→ **TASK OBJECTIVE**: Each line of the data must be set down again without a single difference.

Stored records:
Segment Open
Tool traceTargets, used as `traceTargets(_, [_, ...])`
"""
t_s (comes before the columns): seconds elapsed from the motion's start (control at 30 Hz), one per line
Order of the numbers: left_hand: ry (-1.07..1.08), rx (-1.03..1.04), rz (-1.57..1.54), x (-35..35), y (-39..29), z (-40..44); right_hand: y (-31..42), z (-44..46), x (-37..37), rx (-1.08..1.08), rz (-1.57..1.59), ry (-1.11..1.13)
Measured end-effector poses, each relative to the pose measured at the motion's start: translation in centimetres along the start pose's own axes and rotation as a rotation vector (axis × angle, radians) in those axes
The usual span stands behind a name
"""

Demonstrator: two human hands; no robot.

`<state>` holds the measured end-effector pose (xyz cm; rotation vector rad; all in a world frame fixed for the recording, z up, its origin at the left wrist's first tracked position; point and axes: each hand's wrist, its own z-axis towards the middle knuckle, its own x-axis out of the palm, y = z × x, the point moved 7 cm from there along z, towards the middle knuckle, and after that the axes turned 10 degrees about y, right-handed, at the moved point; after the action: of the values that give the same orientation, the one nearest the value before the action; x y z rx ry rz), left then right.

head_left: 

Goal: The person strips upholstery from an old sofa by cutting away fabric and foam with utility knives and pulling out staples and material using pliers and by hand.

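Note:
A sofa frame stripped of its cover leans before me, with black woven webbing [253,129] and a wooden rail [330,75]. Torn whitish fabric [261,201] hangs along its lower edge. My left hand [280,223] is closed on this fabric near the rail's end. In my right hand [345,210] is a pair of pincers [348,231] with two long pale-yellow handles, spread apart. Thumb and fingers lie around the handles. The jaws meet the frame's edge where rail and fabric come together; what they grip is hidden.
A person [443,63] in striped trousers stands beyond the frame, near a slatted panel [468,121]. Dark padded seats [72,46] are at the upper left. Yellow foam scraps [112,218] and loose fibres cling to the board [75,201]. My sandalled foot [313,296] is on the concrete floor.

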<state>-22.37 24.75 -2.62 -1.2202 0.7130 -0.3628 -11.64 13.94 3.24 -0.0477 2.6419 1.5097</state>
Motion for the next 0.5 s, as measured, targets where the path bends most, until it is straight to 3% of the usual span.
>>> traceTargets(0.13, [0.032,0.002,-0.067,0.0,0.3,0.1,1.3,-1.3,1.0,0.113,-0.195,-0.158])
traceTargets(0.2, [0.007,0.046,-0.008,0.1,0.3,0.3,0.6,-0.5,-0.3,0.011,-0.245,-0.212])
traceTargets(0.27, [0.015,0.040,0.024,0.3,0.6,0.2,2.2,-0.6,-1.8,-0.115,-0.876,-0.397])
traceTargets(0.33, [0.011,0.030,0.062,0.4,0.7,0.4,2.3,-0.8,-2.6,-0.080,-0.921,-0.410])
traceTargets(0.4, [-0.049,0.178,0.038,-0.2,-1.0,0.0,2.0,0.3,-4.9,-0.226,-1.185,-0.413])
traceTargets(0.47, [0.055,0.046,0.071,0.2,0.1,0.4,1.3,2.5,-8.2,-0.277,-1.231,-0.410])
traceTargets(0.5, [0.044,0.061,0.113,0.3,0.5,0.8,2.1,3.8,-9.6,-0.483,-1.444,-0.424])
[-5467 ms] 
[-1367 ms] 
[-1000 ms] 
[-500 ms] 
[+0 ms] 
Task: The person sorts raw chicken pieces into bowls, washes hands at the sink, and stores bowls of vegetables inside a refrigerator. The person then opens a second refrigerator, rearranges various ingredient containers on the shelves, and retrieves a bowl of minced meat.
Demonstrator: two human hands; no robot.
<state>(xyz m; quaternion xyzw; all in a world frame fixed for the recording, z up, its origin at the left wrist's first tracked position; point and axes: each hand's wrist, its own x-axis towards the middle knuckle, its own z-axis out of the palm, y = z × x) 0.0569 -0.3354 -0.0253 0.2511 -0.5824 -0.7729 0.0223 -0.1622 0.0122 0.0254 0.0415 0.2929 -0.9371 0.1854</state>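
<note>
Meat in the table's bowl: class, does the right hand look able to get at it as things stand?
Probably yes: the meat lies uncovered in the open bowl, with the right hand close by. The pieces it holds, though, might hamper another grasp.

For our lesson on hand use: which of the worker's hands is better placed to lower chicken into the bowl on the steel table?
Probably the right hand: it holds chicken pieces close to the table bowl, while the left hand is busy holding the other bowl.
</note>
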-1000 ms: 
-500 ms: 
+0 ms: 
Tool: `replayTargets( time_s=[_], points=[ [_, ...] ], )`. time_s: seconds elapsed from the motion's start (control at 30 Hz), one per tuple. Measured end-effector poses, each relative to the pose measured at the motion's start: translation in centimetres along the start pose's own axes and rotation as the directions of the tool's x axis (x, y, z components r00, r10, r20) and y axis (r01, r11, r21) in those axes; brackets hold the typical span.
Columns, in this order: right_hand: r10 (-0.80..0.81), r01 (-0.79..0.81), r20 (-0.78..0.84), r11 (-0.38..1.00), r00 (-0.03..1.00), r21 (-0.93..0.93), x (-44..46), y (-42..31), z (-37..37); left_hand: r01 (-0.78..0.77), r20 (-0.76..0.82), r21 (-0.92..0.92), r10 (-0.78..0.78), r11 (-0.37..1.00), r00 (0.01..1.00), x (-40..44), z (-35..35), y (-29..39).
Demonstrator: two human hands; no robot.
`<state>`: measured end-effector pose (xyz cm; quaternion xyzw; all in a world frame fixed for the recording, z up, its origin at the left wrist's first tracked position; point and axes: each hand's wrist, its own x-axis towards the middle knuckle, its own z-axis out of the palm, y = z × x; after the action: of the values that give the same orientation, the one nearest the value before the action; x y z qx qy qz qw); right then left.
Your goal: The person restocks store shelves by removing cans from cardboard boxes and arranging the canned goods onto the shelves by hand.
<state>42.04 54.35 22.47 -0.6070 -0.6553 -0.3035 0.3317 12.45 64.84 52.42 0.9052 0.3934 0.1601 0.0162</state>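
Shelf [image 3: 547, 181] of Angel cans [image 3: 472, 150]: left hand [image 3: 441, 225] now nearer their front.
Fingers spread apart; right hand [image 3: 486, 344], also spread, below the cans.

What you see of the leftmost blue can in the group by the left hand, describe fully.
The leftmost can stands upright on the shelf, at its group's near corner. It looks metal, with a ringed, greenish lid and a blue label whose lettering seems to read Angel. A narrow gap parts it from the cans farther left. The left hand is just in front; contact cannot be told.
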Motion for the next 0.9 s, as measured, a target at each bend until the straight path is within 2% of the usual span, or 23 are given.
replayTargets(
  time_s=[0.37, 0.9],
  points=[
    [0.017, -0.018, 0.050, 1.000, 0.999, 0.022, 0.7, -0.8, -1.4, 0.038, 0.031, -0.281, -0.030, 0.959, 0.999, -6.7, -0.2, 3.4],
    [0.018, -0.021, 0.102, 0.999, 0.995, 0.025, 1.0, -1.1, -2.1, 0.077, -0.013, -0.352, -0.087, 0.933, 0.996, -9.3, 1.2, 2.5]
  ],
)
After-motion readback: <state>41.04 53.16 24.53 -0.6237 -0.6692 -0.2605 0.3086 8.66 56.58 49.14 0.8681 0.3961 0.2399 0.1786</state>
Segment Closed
→ **THE COMPLETED TASK**:
Tool traceTargets, used as `traceTargets(_, [_, ...])`
"""
t_s (comes before the columns): seconds elapsed from the motion's start (control at 30 Hz), one per line
Order of the numbers: left_hand: ry (-1.07..1.08), rx (-1.03..1.04), rz (-1.57..1.54), x (-35..35), y (-39..29), z (-40..44); right_hand: y (-31..42), z (-44..46), x (-37..37), rx (-1.08..1.08), rz (-1.57..1.59), ry (-1.11..1.13)
Measured end-effector poses, each relative to the pose measured at the motion's start: translation in centimetres along the start pose's own axes and rotation as a rotation vector (axis × angle, radians) in those axes
The usual span stands behind a name
"""

Demonstrator: two human hands; no robot.

`<state>` holds the measured end-effector pose (xyz cm; rotation vector rad; all in a world frame fixed for the recording, z up, its origin at the left wrist's first tracked position; point and axes: each hand's wrist, its own z-axis towards the middle knuckle, its own x-axis out of the palm, y = z × x, the point moved 7 cm from there along z, towards the middle knuckle, and after that the axes turned 10 degrees about y, right-handed, at the moved point; after the action: of the values that give the same orientation, the one nearest the value before the action; x y z rx ry rz), left then right.

head_left: 

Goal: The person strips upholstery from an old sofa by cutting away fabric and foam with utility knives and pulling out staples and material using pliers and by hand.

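Note:
A sofa frame stripped of its cover leans before me, with black woven webbing [253,129] and a wooden rail [330,75]. Torn whitish fabric [261,201] hangs along its lower edge. My left hand [280,223] is closed on this fabric near the rail's end. In my right hand [345,210] is a pair of pincers [348,231] with two long pale-yellow handles, spread apart. Thumb and fingers lie around the handles. The jaws meet the frame's edge where rail and fabric come together; what they grip is hidden.
A person [443,63] in striped trousers stands beyond the frame, near a slatted panel [468,121]. Dark padded seats [72,46] are at the upper left. Yellow foam scraps [112,218] and loose fibres cling to the board [75,201]. My sandalled foot [313,296] is on the concrete floor.
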
<state>-22.37 24.75 -2.62 -1.2202 0.7130 -0.3628 -11.64 13.94 3.24 -0.0477 2.6419 1.5097</state>
Motion for the next 0.5 s, as measured, targets where the path bends most, until it is straight to 3% of the usual span.
>>> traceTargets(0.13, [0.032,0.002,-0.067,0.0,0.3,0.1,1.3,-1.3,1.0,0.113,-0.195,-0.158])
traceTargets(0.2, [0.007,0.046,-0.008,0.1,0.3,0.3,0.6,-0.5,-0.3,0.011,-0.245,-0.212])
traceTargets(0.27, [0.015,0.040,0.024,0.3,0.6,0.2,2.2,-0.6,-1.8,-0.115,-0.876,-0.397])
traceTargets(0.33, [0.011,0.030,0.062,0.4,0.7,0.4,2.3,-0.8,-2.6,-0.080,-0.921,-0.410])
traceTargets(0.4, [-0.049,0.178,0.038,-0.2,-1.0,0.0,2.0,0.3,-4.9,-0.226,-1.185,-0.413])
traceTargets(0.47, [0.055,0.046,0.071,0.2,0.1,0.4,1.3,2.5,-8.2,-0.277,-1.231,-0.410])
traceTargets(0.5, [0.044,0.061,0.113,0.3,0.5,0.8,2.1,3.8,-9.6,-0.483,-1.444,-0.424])
[-5467 ms] 
[-1367 ms] 
[-1000 ms] 
[-500 ms] 
[+0 ms] 
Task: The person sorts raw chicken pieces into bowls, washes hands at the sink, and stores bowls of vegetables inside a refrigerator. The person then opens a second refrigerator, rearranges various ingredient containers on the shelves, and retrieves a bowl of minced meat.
Demonstrator: two human hands; no robot.
<state>(xyz m; quaternion xyzw; all in a world frame fixed for the recording, z up, its origin at the left wrist's first tracked position; point and axes: each hand's wrist, its own x-axis towards the middle knuckle, its own z-axis out of the palm, y = z × x) 0.0569 -0.3354 -0.0253 0.2511 -0.5824 -0.7729 0.0223 -0.1622 0.0122 0.0254 0.0415 0.2929 -0.9371 0.1854</state>
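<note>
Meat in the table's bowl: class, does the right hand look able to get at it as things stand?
Probably yes: the meat lies uncovered in the open bowl, with the right hand close by. The pieces it holds, though, might hamper another grasp.

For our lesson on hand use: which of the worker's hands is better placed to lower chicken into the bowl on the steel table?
Probably the right hand: it holds chicken pieces close to the table bowl, while the left hand is busy holding the other bowl.
</note>
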-1000 ms: 
-500 ms: 
+0 ms: 
Tool: `replayTargets( time_s=[_], points=[ [_, ...] ], )`. time_s: seconds elapsed from the motion's start (control at 30 Hz), one per tuple. Measured end-effector poses, each relative to the pose measured at the motion's start: translation in centimetres along the start pose's own axes and rotation as the directions of the tool's x axis (x, y, z components r00, r10, r20) and y axis (r01, r11, r21) in those axes; brackets hold the typical span.
Columns, in this order: right_hand: r10 (-0.80..0.81), r01 (-0.79..0.81), r20 (-0.78..0.84), r11 (-0.38..1.00), r00 (-0.03..1.00), r21 (-0.93..0.93), x (-44..46), y (-42..31), z (-37..37); left_hand: r01 (-0.78..0.77), r20 (-0.76..0.82), r21 (-0.92..0.92), r10 (-0.78..0.78), r11 (-0.37..1.00), r00 (0.01..1.00), x (-40..44), z (-35..35), y (-29..39).
Demonstrator: two human hands; no robot.
`<state>`: measured end-effector pose (xyz cm; quaternion xyzw; all in a world frame fixed for the recording, z up, its origin at the left wrist's first tracked position; point and axes: each hand's wrist, its own x-axis towards the middle knuckle, its own z-axis out of the palm, y = z × x; after the action: of the values that give the same orientation, the one nearest the value before the action; x y z qx qy qz qw); right then left.
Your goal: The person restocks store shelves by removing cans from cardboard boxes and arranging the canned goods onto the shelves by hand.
<state>42.04 54.35 22.47 -0.6070 -0.6553 -0.3035 0.3317 12.45 64.84 52.42 0.9052 0.3934 0.1601 0.0162</state>
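Shelf [image 3: 547, 181] of Angel cans [image 3: 472, 150]: left hand [image 3: 441, 225] now nearer their front.
Fingers spread apart; right hand [image 3: 486, 344], also spread, below the cans.

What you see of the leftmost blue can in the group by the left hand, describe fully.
The leftmost can stands upright on the shelf, at its group's near corner. It looks metal, with a ringed, greenish lid and a blue label whose lettering seems to read Angel. A narrow gap parts it from the cans farther left. The left hand is just in front; contact cannot be told.
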Motion for the next 0.9 s, as measured, a target at each bend until the straight path is within 2% of the usual span, or 23 are given.
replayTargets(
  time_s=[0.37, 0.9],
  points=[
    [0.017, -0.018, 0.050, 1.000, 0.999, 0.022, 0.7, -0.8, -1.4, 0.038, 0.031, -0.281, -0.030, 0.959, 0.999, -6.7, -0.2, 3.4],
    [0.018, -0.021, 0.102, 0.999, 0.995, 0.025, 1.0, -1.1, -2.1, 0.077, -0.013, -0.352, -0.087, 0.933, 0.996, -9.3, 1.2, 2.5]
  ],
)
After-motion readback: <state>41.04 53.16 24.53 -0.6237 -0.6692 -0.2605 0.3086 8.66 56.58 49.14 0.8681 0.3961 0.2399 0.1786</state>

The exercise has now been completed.